Activity | Every line of the material must be restated exactly, though not its pictures.

Recorded information |

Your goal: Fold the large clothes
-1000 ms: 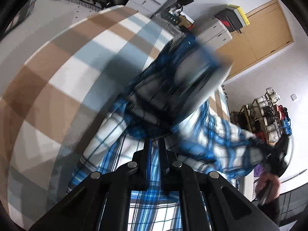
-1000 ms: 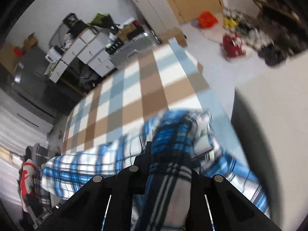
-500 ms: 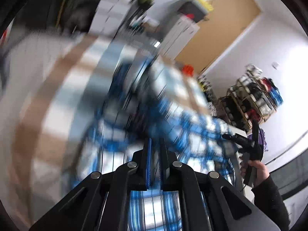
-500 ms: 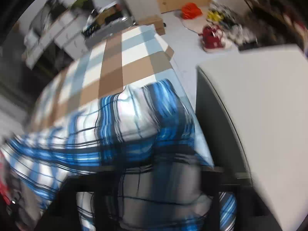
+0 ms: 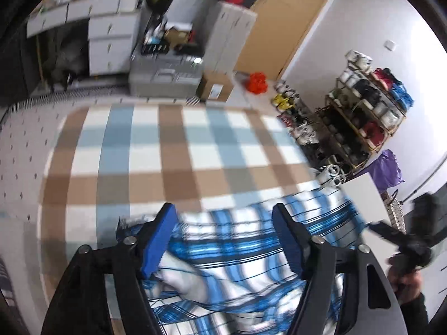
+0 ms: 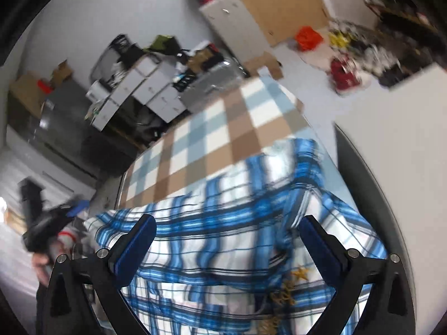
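Now | left gripper just opened | right gripper spread wide (empty) | shirt: gold star only right view

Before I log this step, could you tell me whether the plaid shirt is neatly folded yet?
Not yet: the plaid shirt lies loosely doubled over on the checked cover, its edges rumpled and uneven.

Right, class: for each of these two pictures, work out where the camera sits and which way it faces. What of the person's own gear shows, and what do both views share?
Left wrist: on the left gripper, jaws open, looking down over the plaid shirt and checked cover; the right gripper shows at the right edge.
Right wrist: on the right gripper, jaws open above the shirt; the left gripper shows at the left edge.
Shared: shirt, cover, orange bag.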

Result of the exercise |
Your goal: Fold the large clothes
-1000 ms: 
-1000 ms: 
-500 ms: 
-500 ms: 
+0 ms: 
+0 ms: 
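Now | left gripper just opened | right gripper spread wide (empty) | shirt: gold star only right view

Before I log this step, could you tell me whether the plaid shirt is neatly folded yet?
Not yet: the plaid shirt lies loosely doubled over on the checked cover, its edges rumpled and uneven.

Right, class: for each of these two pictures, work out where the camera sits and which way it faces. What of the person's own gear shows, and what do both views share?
Left wrist: on the left gripper, jaws open, looking down over the plaid shirt and checked cover; the right gripper shows at the right edge.
Right wrist: on the right gripper, jaws open above the shirt; the left gripper shows at the left edge.
Shared: shirt, cover, orange bag.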

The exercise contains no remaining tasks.